L’epilogo è stato quello che ci aspettavamo, l’andamento della tappa, negli ultimi chilometri, no. Bastien Tronchon della Groupama porta al team di Marc Madiot il primo successo in un Grande Giro nel 2026, battendo in una volata di gruppo Magnus Cort (2°) e Thibau Nys (3°). Quarto Wout Van Aert, che racimola altri punti e aumenta il suo ormai enorme vantaggio nella classifica a punti.
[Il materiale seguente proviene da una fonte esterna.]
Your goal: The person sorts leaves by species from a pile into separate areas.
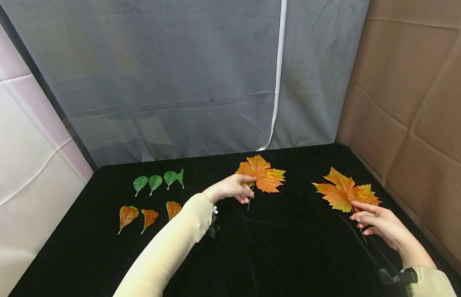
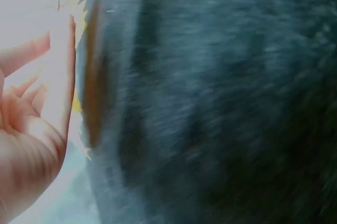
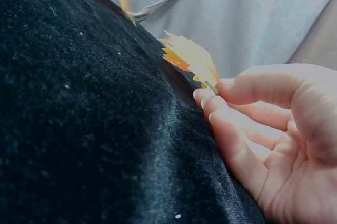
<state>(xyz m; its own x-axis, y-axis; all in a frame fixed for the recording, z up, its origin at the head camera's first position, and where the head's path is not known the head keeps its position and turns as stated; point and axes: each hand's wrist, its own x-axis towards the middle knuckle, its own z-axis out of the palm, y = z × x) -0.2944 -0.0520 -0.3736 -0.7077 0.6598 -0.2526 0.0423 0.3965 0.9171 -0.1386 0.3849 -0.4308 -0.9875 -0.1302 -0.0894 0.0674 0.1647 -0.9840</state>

Il dubbio amletico della giornata, fin dalla mattina, era: fuga o arrivo in volata? Se a lungo sembrava scontata la seconda opzione, con il plotone che ha controllato e tenuto a distanza di sicurezza il tentativo portato avanti da Paleni, Cobo, Sutterlin, Weiss, Sinuhe Fernandez, Gogl e Dversnes, negli ultimi chilometri proprio Gogl e Dversnes hanno dato vita a un braccio di ferro intenso e sfiancante, con il gruppo che ha fatto una fatica tremenda a ricucire la decina di secondi che li separava. Come se non bastasse, altri uomini hanno provato ad anticipare la volata, tra cui, incredibilmente, Sepp Kuss, non certo l’uomo più adatto a un arrivo del genere. Ripreso l’ultimo dei sette fuggitivi (Dversnes), ha provato l’affondo, a -2,7 km, Walter Calzoni, ma anche questo tentativo è stato riassorbito, seppur non facilmente, dal plotone. Poi, dentro l’ultimo chilometro, con un’azione che ha preso tutti in controtempo, è stato il kazako Fedorov, prontamente seguito da Azparren, a tentare il colpo vincente, e questa azione sembrava essere quella decisiva: peccato che, una volta aver fatto gap, i due si siano fermati temendosi l’un l’altro nella volata. Alla fine, in uno sprint in cui non c’era un vero e proprio treno che riuscisse a governare il caos, a spuntarla è stato il carneade francese Bastien Tronchon, che è scoppiato in lacrime subito dopo il traguardo, mentre riceveva le congratulazioni e le feste dai compagni di squadra. Un’emozione, quella del transalpino, che fa capire quanto sia difficile, nel ciclismo di oggi, per un corridore non di primo piano ottenere un risultato così prestigioso e che dà morale e punti UCI alla Groupama, che finora non ha disputato una grande stagione a livello di squadra.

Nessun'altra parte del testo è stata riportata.